Source: BBC, December 9, 2002.

UK terror plans shake-up

Britain's emergency plans are to be shaken-up to help the country cope in the event of a large-scale terror attack.

A draft bill being put before Parliament next year will force councils to put together emergency plans on how to cope with biological, nuclear and chemical attacks.

A Cabinet Office spokesman said the plans would provide "a structure for civil defence for the 21st century", updating legislation from 1948 and 1986 that reflected Cold War threats.

But the spokesman said reports that all UK households would be issued with leaflets giving instructions on what do in the event of an attack were "speculative".

News of the proposals follows warnings from the government's former emergency planning chief, Eric Alley, that the UK is not doing enough to ensure it could cope in the wake of 11 September-style attacks.

Last month NHS hospitals were put on alert for a terrorist attack involving chemical or biological agents.
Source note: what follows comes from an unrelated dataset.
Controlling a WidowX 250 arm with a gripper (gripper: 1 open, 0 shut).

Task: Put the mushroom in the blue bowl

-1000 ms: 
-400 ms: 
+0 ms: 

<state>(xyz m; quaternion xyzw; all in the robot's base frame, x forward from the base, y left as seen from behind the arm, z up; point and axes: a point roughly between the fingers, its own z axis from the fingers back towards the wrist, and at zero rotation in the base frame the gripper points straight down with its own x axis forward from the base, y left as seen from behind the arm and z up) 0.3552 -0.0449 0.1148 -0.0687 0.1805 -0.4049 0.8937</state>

Public health officials issued guidelines to doctors telling them how to identify and treat patients caught up in an attack involving the deliberate release of anthrax, smallpox, botulism, plague and other potentially lethal agents.

No panic

Prime Minister Tony Blair has said while there is no specific terror threat the public should be on alert.

The Sunday Times said the bill would include plans to send leaflets to homes with the message "go in, stay in, tune in" in the event of an attack.

But the Cabinet Office spokesman told BBC News Online that it was far too early to say what the detail of the draft bill would be ahead of its publication next year.

"We are consulting with local authorities, experts and emergency planners.

"This is a significant piece of legislation and we want to get it right," he said.

Bill preparations

Local Government Minister Nick Raynsford told the Sunday Times the aim of the new bill would be to give the public greater information, but not cause panic.

"We want people to know we are ready for any eventuality without alarming the public," he is quoted as saying.

Preparations for the new bill are reported to have been led by the Civil Contingencies Secretariat in the Cabinet Office, set up by Mr Blair shortly before 11 September to help deal with unexpected emergencies.

The Sunday Times also said the bill would contain new emergency powers for the government to create "community assistance zones" to help move people faster in the event of an emergency.

Mr Raynsford told the paper that UK Resilience, a body set up after 11 September to help draw up contingency plans for the country, was creating a network of "gatekeepers" - trusted members of the community who would be able to inform local people on the nature of an attack and help in any evacuation.